_Task details_
All lines in the material containing the word "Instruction" need to be copied.

_Data for processing_
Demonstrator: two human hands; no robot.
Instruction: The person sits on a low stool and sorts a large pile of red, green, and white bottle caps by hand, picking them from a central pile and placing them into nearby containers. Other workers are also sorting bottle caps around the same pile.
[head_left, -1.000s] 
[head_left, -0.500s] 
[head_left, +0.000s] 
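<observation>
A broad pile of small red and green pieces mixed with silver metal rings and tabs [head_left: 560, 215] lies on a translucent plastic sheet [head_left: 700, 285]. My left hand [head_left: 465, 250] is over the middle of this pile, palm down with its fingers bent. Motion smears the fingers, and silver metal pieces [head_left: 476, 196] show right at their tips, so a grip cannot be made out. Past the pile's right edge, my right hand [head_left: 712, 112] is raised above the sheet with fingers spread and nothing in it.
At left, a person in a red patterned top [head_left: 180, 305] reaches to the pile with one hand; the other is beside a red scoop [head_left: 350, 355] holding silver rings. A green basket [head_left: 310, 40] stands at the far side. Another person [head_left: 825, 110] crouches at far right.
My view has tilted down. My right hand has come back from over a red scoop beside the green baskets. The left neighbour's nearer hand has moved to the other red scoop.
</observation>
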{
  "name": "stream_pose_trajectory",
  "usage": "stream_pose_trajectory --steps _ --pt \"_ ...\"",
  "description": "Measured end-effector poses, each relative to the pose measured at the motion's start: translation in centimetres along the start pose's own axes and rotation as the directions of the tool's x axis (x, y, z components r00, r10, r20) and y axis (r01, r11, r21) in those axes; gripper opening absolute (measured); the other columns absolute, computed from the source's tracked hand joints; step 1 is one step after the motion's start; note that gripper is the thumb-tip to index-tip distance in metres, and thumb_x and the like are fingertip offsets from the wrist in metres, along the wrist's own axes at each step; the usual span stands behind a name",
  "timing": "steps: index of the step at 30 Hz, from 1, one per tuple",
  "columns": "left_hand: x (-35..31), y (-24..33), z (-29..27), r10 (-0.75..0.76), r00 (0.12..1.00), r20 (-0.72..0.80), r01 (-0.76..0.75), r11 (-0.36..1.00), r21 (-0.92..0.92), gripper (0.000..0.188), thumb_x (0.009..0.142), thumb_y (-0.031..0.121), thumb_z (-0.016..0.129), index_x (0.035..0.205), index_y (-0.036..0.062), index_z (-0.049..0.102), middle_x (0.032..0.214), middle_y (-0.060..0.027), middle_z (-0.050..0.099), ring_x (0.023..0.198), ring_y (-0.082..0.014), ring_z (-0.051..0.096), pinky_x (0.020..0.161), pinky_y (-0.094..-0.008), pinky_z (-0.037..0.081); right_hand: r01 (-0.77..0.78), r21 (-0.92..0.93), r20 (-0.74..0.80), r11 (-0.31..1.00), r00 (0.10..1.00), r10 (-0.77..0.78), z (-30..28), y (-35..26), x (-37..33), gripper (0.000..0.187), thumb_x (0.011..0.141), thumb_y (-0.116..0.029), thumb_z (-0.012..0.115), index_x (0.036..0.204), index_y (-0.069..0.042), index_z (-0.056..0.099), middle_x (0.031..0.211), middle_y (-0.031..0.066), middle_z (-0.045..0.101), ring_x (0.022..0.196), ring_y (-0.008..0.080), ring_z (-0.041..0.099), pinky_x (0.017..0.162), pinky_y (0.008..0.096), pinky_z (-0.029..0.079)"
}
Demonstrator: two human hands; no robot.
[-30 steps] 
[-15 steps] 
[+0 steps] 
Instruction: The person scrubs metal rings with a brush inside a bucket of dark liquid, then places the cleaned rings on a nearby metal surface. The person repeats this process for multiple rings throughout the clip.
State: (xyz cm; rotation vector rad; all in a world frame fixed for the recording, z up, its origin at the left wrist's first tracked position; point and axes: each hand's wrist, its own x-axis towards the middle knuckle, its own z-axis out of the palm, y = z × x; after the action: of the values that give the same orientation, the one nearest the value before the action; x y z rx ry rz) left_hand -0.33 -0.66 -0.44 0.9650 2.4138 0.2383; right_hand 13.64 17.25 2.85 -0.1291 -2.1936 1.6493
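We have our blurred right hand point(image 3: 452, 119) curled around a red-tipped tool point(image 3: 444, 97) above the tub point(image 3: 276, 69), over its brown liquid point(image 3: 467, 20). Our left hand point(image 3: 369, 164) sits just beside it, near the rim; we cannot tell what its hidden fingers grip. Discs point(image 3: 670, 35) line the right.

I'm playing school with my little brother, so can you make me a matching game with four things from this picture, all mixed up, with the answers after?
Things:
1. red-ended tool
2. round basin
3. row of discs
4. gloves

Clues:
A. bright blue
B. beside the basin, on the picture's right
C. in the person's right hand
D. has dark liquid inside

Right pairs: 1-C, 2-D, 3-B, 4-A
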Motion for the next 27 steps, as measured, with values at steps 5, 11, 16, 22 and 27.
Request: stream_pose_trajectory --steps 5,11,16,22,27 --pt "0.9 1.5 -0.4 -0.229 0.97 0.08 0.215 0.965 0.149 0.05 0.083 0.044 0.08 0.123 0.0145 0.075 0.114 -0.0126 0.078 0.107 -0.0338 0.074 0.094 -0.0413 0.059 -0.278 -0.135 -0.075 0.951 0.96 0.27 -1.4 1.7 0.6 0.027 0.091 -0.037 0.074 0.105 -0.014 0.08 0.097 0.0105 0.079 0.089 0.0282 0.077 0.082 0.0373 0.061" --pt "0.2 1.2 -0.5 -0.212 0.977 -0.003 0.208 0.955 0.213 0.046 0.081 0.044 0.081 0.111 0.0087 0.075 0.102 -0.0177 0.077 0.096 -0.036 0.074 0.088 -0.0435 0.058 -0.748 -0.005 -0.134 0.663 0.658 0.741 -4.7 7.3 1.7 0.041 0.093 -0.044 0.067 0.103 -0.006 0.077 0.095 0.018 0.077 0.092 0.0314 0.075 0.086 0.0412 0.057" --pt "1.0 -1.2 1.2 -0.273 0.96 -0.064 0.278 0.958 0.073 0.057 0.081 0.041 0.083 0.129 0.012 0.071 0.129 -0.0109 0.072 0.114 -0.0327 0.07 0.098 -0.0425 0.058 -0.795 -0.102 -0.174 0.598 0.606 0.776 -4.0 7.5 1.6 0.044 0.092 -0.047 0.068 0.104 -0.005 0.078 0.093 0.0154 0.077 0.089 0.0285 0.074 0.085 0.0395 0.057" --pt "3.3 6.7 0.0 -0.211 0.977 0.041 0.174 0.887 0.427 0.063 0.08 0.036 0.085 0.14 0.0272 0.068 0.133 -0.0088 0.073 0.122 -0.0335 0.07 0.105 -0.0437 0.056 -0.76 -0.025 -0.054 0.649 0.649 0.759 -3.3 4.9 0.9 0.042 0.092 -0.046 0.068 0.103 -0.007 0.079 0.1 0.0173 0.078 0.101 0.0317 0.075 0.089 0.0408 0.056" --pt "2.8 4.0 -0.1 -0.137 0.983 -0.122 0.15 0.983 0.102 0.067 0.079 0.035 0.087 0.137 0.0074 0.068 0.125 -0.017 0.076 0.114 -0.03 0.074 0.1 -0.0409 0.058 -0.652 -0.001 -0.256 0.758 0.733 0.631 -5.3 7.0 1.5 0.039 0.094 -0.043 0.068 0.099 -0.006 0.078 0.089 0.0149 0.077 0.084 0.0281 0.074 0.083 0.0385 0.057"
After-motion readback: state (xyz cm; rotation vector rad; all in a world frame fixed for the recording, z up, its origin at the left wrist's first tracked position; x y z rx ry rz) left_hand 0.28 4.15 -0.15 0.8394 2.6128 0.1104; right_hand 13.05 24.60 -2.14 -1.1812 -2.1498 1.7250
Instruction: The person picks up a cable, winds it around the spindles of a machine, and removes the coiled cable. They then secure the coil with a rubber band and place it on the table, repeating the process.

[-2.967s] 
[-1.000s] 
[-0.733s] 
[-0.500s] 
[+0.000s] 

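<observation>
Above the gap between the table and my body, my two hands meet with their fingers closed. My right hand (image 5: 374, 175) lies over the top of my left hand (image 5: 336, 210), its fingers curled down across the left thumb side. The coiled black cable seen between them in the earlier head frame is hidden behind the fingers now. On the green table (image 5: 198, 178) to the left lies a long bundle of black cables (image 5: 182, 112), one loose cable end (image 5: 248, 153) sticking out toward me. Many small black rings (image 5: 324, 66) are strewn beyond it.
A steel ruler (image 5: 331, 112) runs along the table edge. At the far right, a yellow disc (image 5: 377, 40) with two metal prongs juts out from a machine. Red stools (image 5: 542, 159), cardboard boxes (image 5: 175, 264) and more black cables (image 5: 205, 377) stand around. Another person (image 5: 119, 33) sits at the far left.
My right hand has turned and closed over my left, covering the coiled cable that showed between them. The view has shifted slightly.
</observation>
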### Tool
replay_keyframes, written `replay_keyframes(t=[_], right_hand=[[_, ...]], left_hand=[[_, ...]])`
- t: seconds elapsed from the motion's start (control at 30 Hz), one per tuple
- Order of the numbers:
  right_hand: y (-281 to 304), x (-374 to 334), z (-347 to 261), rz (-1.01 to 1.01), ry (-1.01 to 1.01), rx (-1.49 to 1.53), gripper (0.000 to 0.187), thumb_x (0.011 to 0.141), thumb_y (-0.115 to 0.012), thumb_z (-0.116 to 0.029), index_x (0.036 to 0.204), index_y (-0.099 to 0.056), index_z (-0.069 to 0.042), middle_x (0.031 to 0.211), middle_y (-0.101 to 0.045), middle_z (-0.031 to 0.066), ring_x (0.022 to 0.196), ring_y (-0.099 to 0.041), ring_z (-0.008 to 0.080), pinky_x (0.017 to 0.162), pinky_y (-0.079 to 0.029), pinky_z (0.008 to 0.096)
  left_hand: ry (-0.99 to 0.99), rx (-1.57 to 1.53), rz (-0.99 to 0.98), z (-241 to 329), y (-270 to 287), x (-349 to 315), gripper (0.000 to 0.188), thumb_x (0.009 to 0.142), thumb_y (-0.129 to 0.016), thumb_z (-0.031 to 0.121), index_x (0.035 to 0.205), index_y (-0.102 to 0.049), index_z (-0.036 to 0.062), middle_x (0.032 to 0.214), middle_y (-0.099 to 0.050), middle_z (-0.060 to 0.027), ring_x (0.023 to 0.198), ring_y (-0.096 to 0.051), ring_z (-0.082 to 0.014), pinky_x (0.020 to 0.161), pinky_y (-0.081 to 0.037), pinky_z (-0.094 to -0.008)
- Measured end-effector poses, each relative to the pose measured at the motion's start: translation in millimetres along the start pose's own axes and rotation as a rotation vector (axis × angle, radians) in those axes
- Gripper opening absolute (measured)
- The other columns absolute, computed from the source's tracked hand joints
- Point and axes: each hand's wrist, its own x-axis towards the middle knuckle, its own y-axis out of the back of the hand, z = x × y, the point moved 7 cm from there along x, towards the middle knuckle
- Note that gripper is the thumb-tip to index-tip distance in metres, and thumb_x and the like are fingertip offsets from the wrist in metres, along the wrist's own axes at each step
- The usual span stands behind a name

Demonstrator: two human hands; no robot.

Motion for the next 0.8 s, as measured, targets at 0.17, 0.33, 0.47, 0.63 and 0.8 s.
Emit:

_Answer to this task_
Instruction: The person sits on a low stool and sorts a large pile of red, green, and white bottle caps by hand, picking them from a central pile and placing them into nearby containers. Other workers are also sorting bottle caps around the same pile.
Instruction: The person scrubs metal rings with a brush inside a bucket of dark liquid, then places the cleaned rings on a nearby metal surface. The person repeats this process for multiple rings throughout the clip.
Instruction: The person picks up a cable, winds it around the spindles of a machine, and removes the coiled cable. They then secure the coil with a rubber band and place it on the table, repeating the process.

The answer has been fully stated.